# EXERCISE DATA
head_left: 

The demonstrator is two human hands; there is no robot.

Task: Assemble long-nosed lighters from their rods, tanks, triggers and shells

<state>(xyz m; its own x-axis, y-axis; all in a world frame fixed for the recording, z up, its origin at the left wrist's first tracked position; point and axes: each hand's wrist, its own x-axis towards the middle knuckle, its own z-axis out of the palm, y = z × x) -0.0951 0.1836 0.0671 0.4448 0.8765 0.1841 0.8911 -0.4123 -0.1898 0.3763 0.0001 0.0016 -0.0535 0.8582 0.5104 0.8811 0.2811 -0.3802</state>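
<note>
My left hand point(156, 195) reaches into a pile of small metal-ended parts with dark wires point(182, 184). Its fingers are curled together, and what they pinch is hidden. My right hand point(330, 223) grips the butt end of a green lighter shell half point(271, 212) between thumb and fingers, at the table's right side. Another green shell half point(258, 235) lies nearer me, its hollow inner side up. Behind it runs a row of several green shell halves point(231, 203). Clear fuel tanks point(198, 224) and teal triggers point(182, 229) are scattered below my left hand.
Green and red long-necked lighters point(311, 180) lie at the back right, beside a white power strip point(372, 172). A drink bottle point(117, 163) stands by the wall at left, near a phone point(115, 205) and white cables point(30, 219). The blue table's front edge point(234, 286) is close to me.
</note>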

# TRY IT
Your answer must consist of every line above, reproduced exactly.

# TASK RESULT
head_left: 

The demonstrator is two human hands; there is no robot.

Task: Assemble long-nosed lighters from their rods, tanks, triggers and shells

<state>(xyz m; its own x-axis, y-axis; all in a world frame fixed for the recording, z up, its origin at the left wrist's first tracked position; point and axes: each hand's wrist, its own x-axis towards the middle knuckle, its own z-axis out of the palm, y = z × x) -0.0951 0.1836 0.0671 0.4448 0.8765 0.1841 0.8911 -0.4123 -0.1898 0.3763 0.0001 0.0016 -0.0535 0.8582 0.5104 0.8811 0.2811 -0.3802</state>
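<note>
My left hand point(156, 195) reaches into a pile of small metal-ended parts with dark wires point(182, 184). Its fingers are curled together, and what they pinch is hidden. My right hand point(330, 223) grips the butt end of a green lighter shell half point(271, 212) between thumb and fingers, at the table's right side. Another green shell half point(258, 235) lies nearer me, its hollow inner side up. Behind it runs a row of several green shell halves point(231, 203). Clear fuel tanks point(198, 224) and teal triggers point(182, 229) are scattered below my left hand.
Green and red long-necked lighters point(311, 180) lie at the back right, beside a white power strip point(372, 172). A drink bottle point(117, 163) stands by the wall at left, near a phone point(115, 205) and white cables point(30, 219). The blue table's front edge point(234, 286) is close to me.
</note>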

The exercise has no further content.